METHODS: The permanent bilateral common carotid artery ligation method was used to establish the Sprague-Dawley rat vascular dementia models. Rats with no vascular ligation were included in the sham-operation group. Rats in the treatment group were subcutaneously injected with 50 μg/kg granulocyte colony-stimulating factor daily, rats in the sham-operation group and model group were injected with normal saline. At 7, 14 and 28 days after modeling, rat hippocampus was used for detection.

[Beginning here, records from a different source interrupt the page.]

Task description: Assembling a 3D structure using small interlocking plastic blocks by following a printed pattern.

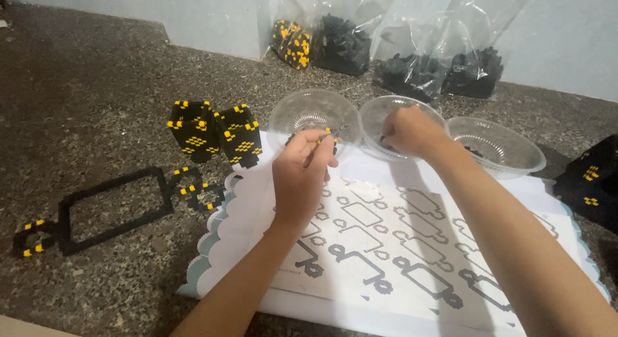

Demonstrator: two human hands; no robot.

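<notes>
Pattern sheet (399, 247) lies on the floor (84, 105), nearest the camera. Three bowls (314, 112) in a row behind its far edge; left hand (299, 179) over the sheet before the left bowl, right hand (412, 131) in the middle bowl (380, 115). Two bead blocks (215, 132) stand left of the bowls, flat bead frame (116, 208) left of the sheet. Bead bags (341, 44) behind, against the wall (212, 18).

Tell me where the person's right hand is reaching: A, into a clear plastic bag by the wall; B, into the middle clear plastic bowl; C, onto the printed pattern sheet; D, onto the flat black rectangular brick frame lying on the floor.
B: the right hand dips its fingers over the rim of the middle clear plastic bowl, well apart from the bags, the frame and the sheet.
</notes>
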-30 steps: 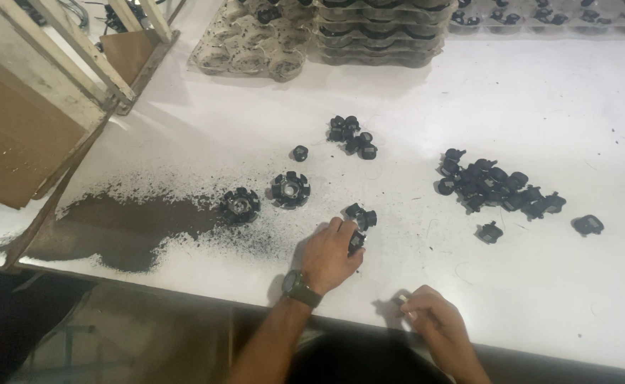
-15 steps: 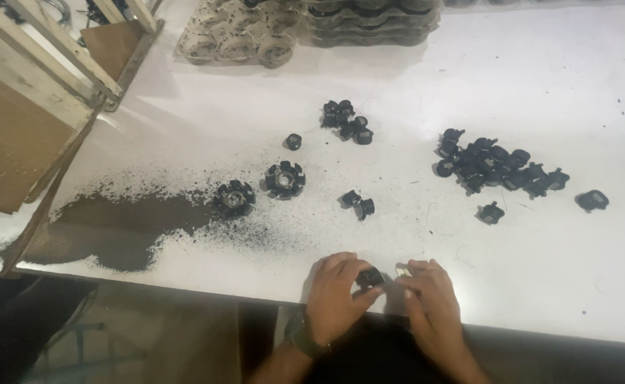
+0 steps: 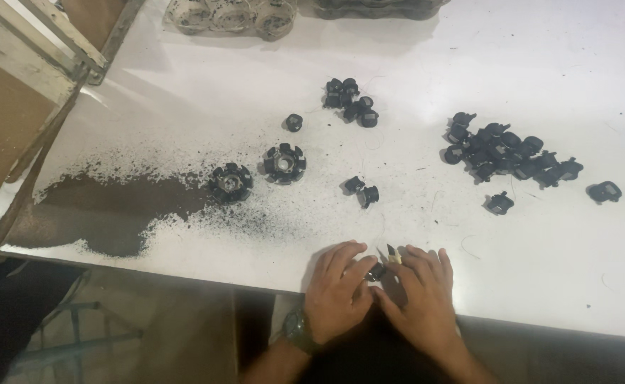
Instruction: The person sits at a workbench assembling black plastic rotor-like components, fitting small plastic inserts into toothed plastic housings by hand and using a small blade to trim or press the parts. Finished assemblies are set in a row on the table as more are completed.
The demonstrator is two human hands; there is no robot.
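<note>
Holding a small black part at the counter's near edge

Left hand (image 3: 337, 290): fingers curled, thumb and forefinger pinched on a small black part (image 3: 376, 271); dark watch (image 3: 297, 329) on the wrist. Right hand (image 3: 421, 296): fingers bent and close together, tips touching the same part from the other side; a thin pale sliver (image 3: 392, 252) pokes up just beside the fingertips, what it is cannot be told. Both hands meet at the near edge of the white counter (image 3: 540, 64), the part held between them just above the surface.

Loose items on the counter: pair of black parts (image 3: 361, 190) nearest the hands, lying side by side; two round toothed black wheels, one (image 3: 284, 163) left of the pair, the other (image 3: 231, 182) further left at the edge of a dark powder spill (image 3: 106, 213); single black part (image 3: 293, 122) beyond the wheels; cluster of black parts (image 3: 350, 105) further back; large heap of black parts (image 3: 508, 153) to the right, with one stray (image 3: 499, 203) below it and one stray (image 3: 604, 191) at its right.

Surroundings: clear plastic trays (image 3: 234, 14) at the far edge; wooden frame (image 3: 35, 64) at the left corner.
</note>
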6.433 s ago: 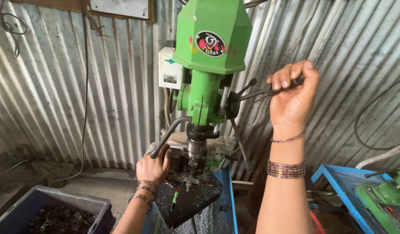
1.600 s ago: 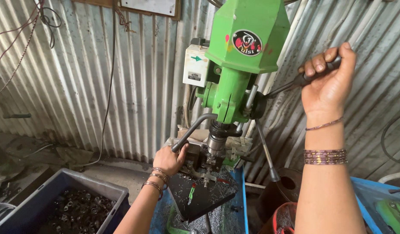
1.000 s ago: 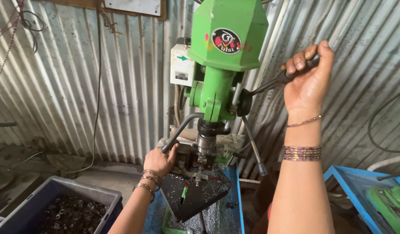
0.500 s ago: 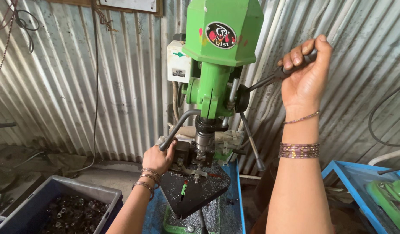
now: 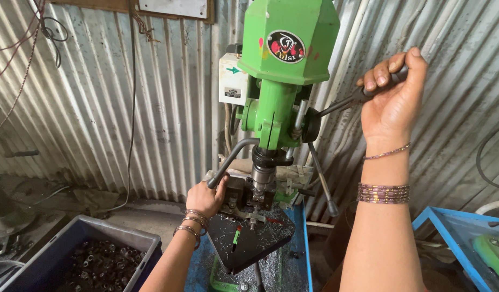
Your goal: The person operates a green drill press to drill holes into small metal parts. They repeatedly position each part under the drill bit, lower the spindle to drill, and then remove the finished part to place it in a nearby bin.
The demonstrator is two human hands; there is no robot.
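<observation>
From the head camera, the right hand is raised high, its fingers wrapped tight around the dark feed lever that juts from the side of the green drill press. The left hand sits low at the machine's table, fingers curled around the end of a bent grey clamp handle just beside the spindle. The part being drilled seems to sit in the small fixture directly under the spindle, though it is too dark and crowded there to make out its shape. To do this step well, I would judge that the lever wants a steady, even pull while the left hand keeps the clamp handle firmly seated, with its fingers clear of the turning spindle. The black work table is strewn with metal shavings, and a small green and red piece lies on it. Below left stands a blue-grey bin full of dark metal parts; a blue tray edges in at the right. Corrugated metal sheeting walls the room, with loose wires hanging at upper left.
</observation>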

RESULTS AND CONCLUSION: Morris water maze results showed that the escape latency of the rats in the model group was significantly prolonged (P < 0.01), and the escape latency at different time points in the treatment group was shorter than that in the model group (P < 0.01). TUNEL and immunohistochemistry results showed that, compared with the control group, rat hippocampal TUNEL and Bax positive cell number in the treatment group were significantly reduced (P < 0.01), and the number of Bcl-2 positive cells was significantly increased (P < 0.01). Granulocyte colony-stimulating factor can up-regulate Bcl-2 protein expression in the hippocampus of vascular dementia rats, down-regulate Bax protein expression, reduce neuronal apoptosis and improve the learning and memory abilities of rats.